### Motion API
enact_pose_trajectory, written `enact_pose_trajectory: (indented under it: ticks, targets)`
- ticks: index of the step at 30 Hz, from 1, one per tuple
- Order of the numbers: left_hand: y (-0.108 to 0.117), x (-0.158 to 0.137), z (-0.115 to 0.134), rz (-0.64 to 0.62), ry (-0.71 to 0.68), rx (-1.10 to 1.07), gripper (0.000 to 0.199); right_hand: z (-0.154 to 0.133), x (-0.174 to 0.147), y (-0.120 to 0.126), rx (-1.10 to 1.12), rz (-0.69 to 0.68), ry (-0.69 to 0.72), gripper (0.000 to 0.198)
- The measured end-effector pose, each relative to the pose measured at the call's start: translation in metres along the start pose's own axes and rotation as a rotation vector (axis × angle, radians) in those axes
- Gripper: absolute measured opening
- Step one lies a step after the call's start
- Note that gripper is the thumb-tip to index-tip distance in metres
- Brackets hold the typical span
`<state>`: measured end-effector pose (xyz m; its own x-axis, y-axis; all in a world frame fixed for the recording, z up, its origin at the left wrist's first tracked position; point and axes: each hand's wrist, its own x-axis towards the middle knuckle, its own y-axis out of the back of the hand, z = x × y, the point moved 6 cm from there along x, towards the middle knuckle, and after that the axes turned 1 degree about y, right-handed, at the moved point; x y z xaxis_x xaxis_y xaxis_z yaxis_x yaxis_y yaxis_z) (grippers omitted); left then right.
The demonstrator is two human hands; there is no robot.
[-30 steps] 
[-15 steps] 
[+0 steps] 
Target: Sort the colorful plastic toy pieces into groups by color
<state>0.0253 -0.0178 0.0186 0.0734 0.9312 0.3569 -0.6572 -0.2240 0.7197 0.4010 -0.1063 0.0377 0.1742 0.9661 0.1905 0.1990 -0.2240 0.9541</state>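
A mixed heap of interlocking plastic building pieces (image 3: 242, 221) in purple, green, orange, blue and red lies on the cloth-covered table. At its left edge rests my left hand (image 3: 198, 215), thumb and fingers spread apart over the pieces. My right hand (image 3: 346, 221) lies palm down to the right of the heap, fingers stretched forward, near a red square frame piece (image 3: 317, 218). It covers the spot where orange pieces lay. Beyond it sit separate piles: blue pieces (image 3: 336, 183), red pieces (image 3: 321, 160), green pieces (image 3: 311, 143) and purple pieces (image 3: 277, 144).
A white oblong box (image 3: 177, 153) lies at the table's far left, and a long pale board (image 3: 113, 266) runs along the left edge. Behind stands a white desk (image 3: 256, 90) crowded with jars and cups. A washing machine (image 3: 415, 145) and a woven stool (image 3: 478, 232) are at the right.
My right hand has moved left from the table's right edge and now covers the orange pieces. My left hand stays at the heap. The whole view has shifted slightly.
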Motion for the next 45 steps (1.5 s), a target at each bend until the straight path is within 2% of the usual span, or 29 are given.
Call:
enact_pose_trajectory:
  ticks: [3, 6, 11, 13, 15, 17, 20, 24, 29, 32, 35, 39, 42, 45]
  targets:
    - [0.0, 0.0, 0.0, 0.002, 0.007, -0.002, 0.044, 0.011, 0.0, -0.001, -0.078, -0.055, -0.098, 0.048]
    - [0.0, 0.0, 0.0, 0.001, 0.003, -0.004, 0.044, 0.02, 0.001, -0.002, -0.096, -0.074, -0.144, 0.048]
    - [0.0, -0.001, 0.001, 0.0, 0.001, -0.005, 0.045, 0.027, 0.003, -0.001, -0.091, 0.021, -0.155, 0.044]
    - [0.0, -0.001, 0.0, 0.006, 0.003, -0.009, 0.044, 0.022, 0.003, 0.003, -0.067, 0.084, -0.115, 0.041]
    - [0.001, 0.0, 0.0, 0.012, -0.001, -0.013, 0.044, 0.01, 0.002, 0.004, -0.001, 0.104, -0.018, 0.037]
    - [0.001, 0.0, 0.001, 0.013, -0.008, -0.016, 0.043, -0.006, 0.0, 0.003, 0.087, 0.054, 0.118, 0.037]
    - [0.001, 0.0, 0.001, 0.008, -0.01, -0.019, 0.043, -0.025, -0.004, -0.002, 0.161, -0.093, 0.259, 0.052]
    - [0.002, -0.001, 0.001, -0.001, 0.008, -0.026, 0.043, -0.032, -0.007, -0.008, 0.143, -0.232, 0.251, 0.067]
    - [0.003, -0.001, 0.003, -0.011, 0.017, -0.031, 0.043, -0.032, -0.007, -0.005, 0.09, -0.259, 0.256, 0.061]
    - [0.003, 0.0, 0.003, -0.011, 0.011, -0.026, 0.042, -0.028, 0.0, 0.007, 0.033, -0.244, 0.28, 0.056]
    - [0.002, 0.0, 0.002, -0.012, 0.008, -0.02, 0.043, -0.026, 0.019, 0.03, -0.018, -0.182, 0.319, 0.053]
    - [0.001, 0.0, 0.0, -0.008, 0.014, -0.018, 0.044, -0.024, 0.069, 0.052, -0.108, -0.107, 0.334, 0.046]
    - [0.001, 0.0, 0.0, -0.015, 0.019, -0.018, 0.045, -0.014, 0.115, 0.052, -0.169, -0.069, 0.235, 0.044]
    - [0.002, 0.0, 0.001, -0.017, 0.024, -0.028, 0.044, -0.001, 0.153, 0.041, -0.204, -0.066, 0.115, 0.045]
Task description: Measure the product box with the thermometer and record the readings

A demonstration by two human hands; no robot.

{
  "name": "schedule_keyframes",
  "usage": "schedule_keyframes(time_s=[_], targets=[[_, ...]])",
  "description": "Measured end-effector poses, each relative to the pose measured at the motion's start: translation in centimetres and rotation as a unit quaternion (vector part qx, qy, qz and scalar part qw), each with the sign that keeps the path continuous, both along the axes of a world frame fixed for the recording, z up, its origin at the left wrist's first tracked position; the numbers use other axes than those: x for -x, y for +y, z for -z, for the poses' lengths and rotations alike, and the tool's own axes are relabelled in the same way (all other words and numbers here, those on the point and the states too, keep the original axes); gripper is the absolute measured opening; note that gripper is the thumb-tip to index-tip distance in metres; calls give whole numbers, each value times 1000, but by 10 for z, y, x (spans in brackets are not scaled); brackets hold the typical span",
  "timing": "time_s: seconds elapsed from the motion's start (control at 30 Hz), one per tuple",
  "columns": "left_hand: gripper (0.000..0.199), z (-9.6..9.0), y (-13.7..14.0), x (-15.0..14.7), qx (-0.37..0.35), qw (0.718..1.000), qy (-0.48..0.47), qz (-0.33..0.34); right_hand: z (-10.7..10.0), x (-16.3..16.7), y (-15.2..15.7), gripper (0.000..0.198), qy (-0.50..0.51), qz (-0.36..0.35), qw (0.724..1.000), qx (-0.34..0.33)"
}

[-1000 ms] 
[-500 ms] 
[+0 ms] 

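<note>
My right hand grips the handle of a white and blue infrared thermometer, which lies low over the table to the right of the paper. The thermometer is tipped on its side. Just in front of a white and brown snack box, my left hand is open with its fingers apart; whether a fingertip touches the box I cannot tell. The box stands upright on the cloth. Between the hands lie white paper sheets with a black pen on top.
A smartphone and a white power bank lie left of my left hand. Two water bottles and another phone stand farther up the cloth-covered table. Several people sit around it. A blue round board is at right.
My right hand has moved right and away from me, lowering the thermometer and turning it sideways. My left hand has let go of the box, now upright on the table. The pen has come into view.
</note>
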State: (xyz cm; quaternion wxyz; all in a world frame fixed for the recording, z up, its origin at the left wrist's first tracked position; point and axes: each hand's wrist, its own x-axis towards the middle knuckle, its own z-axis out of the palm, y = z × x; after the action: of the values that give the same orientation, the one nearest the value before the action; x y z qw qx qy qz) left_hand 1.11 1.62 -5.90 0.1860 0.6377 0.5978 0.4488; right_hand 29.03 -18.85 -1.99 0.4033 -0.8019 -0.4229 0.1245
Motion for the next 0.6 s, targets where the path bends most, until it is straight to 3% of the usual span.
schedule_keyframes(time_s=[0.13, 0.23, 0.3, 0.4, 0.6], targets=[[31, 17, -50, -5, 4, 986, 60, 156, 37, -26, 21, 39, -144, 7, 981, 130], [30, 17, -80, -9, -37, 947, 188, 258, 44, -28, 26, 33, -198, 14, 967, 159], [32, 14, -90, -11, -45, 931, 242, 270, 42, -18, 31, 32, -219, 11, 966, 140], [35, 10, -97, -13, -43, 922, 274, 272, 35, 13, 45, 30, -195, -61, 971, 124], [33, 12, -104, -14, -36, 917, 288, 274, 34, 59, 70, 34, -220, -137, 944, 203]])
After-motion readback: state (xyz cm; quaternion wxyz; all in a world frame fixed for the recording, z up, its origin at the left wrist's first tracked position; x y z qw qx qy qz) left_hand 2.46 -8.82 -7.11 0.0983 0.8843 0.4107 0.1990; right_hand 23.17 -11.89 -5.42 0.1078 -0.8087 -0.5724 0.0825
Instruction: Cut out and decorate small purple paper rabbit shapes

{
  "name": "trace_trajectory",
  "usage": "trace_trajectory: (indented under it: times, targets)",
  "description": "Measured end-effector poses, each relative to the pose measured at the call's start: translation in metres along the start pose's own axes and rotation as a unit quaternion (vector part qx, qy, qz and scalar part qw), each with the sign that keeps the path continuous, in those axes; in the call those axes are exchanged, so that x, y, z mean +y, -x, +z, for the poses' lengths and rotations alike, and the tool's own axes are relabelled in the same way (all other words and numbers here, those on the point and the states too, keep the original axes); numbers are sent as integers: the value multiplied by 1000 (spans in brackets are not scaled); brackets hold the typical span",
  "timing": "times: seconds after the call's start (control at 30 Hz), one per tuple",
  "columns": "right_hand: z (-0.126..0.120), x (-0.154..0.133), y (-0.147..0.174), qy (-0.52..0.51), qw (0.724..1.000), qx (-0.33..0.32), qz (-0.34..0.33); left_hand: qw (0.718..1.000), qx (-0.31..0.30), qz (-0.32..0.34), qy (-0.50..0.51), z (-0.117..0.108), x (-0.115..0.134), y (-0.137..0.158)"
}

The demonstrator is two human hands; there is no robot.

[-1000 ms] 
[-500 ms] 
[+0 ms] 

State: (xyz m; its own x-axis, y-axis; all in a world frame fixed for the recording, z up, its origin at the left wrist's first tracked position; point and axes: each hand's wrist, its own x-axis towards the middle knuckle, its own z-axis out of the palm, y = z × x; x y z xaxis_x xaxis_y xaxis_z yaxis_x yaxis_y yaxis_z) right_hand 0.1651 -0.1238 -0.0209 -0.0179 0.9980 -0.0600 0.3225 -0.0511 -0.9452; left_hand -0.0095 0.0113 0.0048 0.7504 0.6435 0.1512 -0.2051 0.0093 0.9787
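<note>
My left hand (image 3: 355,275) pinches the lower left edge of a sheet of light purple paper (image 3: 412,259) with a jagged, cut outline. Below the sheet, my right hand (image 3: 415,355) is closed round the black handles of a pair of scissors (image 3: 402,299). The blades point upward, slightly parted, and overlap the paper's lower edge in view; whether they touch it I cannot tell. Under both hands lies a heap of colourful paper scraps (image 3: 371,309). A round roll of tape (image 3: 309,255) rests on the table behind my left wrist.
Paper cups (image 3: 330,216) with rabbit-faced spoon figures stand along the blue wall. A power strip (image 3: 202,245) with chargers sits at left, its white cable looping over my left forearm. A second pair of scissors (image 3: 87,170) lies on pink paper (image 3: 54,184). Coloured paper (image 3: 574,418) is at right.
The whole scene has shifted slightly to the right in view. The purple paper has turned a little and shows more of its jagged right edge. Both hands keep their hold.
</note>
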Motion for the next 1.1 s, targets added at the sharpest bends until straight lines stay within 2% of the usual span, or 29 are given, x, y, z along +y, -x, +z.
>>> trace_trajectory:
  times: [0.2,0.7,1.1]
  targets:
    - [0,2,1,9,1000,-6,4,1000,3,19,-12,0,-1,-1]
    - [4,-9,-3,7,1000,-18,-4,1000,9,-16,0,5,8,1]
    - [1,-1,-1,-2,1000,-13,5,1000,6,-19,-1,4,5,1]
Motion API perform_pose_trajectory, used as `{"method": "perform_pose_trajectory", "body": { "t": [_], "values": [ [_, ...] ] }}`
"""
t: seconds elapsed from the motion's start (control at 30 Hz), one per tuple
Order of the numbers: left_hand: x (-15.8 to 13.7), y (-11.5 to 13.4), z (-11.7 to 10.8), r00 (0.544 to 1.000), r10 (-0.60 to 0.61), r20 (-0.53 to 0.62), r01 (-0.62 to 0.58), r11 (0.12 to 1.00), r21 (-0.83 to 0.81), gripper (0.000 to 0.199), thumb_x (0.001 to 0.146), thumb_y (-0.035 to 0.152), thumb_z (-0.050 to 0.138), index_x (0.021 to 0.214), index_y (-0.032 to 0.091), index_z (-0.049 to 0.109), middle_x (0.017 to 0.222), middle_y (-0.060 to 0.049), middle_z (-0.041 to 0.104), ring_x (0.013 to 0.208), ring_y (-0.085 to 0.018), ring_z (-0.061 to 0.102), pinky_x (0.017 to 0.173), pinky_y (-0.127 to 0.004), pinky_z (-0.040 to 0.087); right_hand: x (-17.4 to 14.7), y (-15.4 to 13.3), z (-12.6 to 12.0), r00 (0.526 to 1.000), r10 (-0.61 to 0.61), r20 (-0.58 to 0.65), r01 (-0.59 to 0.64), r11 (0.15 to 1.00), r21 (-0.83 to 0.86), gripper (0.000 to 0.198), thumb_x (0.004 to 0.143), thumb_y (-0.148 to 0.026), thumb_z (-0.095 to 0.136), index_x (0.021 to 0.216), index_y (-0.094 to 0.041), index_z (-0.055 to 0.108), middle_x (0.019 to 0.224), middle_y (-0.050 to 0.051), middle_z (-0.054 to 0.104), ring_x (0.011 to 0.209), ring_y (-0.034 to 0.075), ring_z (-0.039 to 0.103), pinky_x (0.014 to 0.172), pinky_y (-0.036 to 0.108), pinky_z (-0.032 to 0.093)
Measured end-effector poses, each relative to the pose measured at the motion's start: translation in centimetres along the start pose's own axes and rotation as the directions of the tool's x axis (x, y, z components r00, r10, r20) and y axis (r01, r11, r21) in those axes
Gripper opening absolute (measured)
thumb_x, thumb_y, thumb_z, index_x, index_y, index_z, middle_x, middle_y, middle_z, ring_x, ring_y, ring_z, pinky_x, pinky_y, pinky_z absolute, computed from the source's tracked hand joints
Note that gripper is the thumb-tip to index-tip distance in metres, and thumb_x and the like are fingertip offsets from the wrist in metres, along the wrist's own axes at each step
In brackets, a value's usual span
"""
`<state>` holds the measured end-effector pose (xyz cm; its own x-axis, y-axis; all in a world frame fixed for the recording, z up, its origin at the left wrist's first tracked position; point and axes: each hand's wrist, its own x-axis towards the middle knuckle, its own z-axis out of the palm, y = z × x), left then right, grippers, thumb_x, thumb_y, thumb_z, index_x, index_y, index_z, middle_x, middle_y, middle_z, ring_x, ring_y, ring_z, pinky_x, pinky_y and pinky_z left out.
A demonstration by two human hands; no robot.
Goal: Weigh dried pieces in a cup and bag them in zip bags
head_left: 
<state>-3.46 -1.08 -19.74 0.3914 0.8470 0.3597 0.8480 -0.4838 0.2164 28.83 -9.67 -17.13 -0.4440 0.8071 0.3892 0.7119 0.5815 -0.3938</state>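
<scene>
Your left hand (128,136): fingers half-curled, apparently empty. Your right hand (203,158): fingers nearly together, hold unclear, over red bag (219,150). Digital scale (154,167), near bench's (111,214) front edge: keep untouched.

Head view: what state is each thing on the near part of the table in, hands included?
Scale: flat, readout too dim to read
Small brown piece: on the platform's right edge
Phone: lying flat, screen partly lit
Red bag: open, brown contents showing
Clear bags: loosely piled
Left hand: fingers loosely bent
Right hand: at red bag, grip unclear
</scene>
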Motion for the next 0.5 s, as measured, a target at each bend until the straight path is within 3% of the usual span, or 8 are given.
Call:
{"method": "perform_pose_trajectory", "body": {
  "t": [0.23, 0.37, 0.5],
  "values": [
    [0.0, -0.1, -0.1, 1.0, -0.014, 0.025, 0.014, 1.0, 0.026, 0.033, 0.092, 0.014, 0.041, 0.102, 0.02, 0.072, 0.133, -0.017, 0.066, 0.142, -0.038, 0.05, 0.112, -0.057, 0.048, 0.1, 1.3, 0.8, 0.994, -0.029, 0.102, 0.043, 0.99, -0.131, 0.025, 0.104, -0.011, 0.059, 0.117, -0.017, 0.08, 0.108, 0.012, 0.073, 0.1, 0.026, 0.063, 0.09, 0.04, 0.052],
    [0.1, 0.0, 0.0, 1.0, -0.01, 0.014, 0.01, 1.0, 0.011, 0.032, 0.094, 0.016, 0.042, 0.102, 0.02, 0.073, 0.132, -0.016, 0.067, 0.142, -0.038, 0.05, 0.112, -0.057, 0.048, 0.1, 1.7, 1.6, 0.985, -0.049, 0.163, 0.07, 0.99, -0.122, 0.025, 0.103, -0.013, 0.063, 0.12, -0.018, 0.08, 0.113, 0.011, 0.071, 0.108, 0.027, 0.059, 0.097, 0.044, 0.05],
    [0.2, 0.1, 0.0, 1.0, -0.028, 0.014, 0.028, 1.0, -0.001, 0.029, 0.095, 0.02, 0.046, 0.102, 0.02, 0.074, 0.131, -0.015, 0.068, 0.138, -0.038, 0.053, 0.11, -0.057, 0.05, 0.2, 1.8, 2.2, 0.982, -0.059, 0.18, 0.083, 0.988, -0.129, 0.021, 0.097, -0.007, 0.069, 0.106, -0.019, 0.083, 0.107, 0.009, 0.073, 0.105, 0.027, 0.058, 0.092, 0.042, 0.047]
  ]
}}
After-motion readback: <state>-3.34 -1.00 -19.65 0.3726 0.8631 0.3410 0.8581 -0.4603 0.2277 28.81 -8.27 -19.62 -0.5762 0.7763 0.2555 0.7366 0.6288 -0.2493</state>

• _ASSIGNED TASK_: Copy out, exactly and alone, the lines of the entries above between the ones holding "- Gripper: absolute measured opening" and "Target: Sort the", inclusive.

• _SOLUTION TO THIS TASK_:
- Gripper: absolute measured opening
- Step one lies a step after the call's start
- Note that gripper is the thumb-tip to index-tip distance in metres
- Brackets hold the typical span
`<state>`: measured end-effector pose (xyz m; its own x-axis, y-axis; all in a world frame fixed for the recording, z up, its origin at the left wrist's first tracked position; point and axes: each hand's wrist, its own x-axis towards the middle knuckle, its own y-axis out of the back of the hand, z = x × y, the point moved 6 cm from there along x, towards the middle knuckle, and after that the axes turned 1 degree about y, right-handed, at the moved point; x y z xaxis_x xaxis_y xaxis_z yaxis_x yaxis_y yaxis_z) (grippers omitted); left then right.
The demonstrator is two human hands; there is no robot.
[-30 steps] 
[-15 steps] 
[+0 steps] 
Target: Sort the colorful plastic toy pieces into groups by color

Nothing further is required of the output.